Subnetting is a foundational concept in IP networking. Although it is often misunderstood and even dreaded, this is a simple concept if we could look at things from the perspective of binary. However the combination of binary concepts, IP addressing and subnet masking is a lot to attempt to understand at once.
In this article, we will look at some simple examples that are meant to illustrate the process of IPv4 subnetting. This is not meant to be a comprehensive study. It is meant to build my previous subnetting article and should introduce only basic concepts. In future articles, we will delve into more complex and complete examples of IP subnetting.
In an earlier article, I outlined the concept of Classful IP Addressing. That knowledge is a fundamental starting point for the IP Subnetting discussed here. In that article, I outlined three classes of unicast IP addresses. The class an IP address belongs to determines what part of the address is the network and what part is the host. That assumption can be overridden when by applying a subnet mask to the configuration of a modern IP stack.
Example IP Addresses
Address Class Network Host 10.100.55.20 A 10. 100.55.20 172.16.22.13 B 172.16. 22.13 192.168.0.44 C 192.168.0. 44
While the Class A example above shows a single host, there is an incredible number of possible hosts addresses that could be created using this network.
Class A–Host Addresses (16,777,214 hosts)
10.0.0.1 //Host 1 10.0.0.2 //Host 2 ... 10.0.0.255 //Host 255 10.0.1.0 //Host 256 ... 10.100.55.20 // Address Given ... 10.255.255.254 //Host 16,777,214
As can also be seen in the above chart, Class A addresses have many more addresses available for hosts than Class C addresses. The concept of subnetting is defined in RFC950. The idea is to create sub-networks by using some portion of the host address (shown above in blue) to identify multiple, smaller networks. In simplest form, this can be understood using the Class A and Class B examples below.
As you will see in the first example, the Class A network has 16,777,214 possible addresses (in a single network). The need for this many hosts is less typical than the need for more networks. Therefore, we often need a way to use a portion of the host address to identify subnetworks (or subnets). In the example below, I outline the concept of borrowing two octets of host from a Class A Network. This creates 65,536 subnets and allows for 254 hosts per network.

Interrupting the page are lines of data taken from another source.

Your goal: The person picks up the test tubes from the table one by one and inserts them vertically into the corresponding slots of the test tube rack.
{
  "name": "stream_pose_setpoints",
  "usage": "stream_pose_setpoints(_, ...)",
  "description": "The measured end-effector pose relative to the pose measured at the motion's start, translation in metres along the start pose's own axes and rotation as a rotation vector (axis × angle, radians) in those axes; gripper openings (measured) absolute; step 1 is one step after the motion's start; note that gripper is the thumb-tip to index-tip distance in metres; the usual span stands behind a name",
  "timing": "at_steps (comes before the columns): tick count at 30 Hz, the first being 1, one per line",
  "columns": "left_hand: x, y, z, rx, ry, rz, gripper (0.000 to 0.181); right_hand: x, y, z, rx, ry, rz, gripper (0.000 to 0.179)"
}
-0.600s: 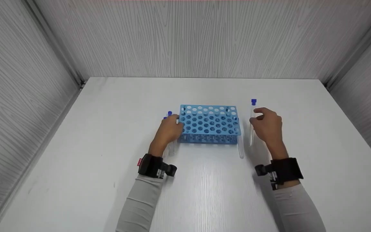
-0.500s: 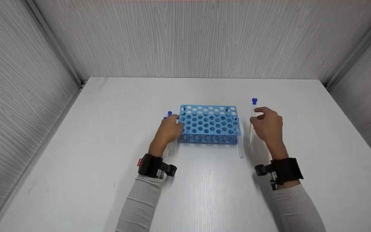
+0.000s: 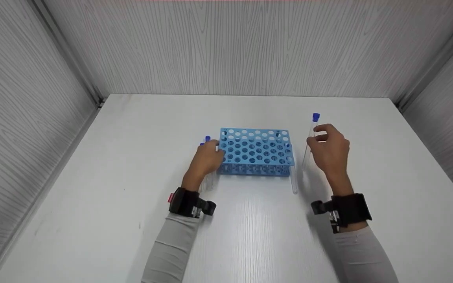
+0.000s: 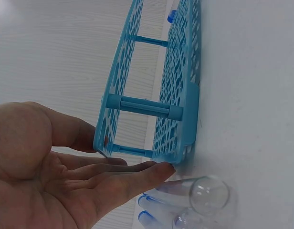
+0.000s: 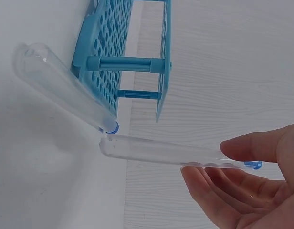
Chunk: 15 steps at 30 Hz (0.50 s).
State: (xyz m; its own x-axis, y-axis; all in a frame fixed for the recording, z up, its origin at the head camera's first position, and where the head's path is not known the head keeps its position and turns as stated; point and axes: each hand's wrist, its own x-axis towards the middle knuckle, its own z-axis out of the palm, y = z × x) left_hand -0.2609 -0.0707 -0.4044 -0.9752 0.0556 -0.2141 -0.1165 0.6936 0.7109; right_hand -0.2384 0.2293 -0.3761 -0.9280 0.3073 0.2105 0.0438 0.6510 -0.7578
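Observation:
A blue test tube rack [image 3: 256, 147] with rows of round holes stands mid-table. My left hand [image 3: 207, 157] holds its left end, thumb at the top plate and fingers along the end side, as the left wrist view shows. Between thumb and fingertips my right hand [image 3: 330, 151] pinches a clear test tube [image 5: 161, 151] with a blue cap [image 3: 315, 117], right of the rack. That tube is tilted, cap up and leaning away to the right. Another clear tube [image 3: 293, 180] lies on the table along the rack's right end, its blue cap toward the back.
Several capped tubes [image 4: 178, 200] lie on the table just left of the rack, partly hidden by my left hand in the head view. The white table [image 3: 132, 129] is bordered by grey wood-grain panels [image 3: 226, 47] at the back and sides.
My right hand has risen and shifted slightly away and to the right, lifting the tube and tilting it more. My left hand and the rack stay put.

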Motion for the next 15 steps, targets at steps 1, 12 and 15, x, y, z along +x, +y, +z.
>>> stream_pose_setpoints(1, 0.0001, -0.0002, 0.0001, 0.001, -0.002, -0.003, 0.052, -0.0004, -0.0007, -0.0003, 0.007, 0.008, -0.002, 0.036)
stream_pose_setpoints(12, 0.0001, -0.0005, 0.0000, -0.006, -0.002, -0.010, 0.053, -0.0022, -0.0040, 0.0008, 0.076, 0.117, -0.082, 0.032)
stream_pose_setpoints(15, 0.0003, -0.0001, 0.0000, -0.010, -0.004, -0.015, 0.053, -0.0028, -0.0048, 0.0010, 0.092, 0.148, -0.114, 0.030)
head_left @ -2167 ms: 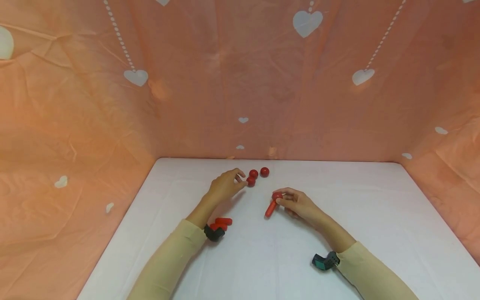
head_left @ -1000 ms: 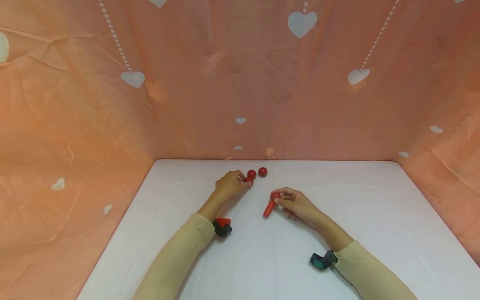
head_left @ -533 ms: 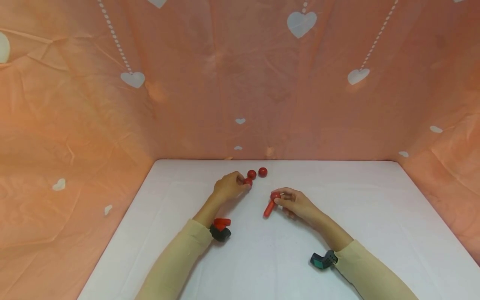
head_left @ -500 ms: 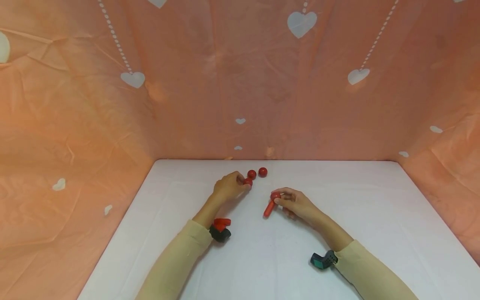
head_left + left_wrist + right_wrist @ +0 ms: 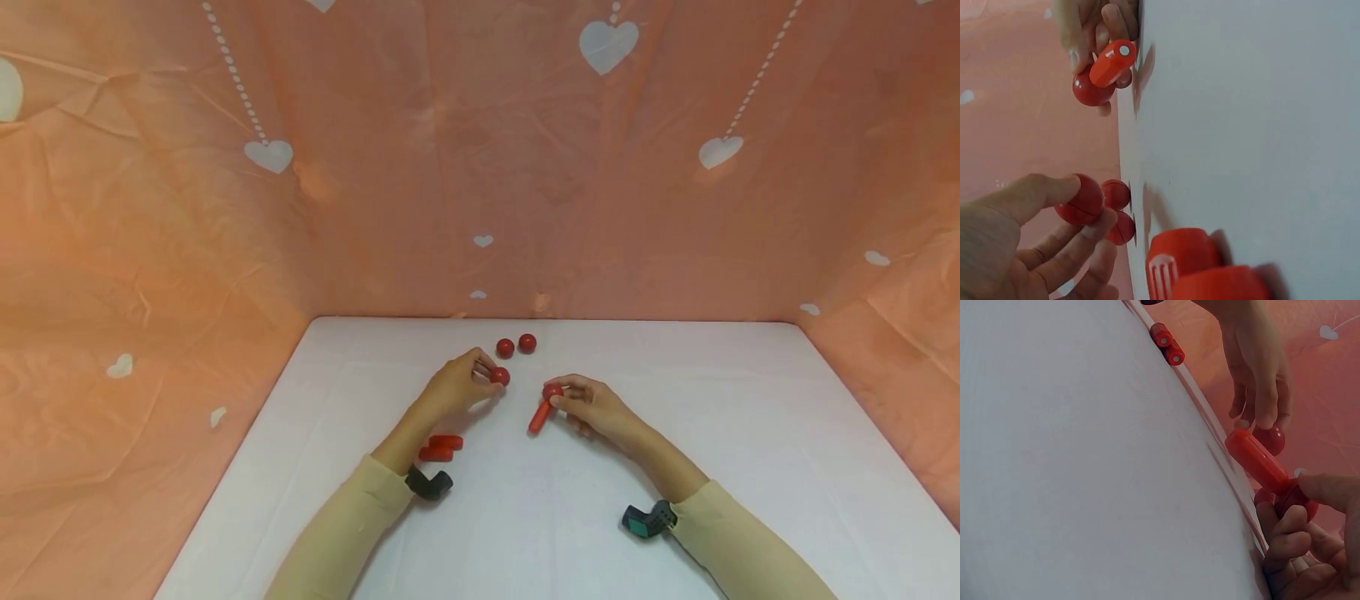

Subnet 1 (using mask 255.255.255.0)
10.0.0.x (10.0.0.1 - 10.0.0.254)
10.0.1.x (10.0.1.1 - 10.0.1.254)
10.0.255.x (10.0.255.1 - 10.0.255.254)
10.1.0.x (10.1.0.1 - 10.1.0.254)
10.255.255.x (10.255.255.1 - 10.255.255.254)
Looking at the examples above, we see the classful network in green. We also see the host addresses in blue. However, there are two octets of numbers between the host and the classful network. This would be indicative that a subnet is being used.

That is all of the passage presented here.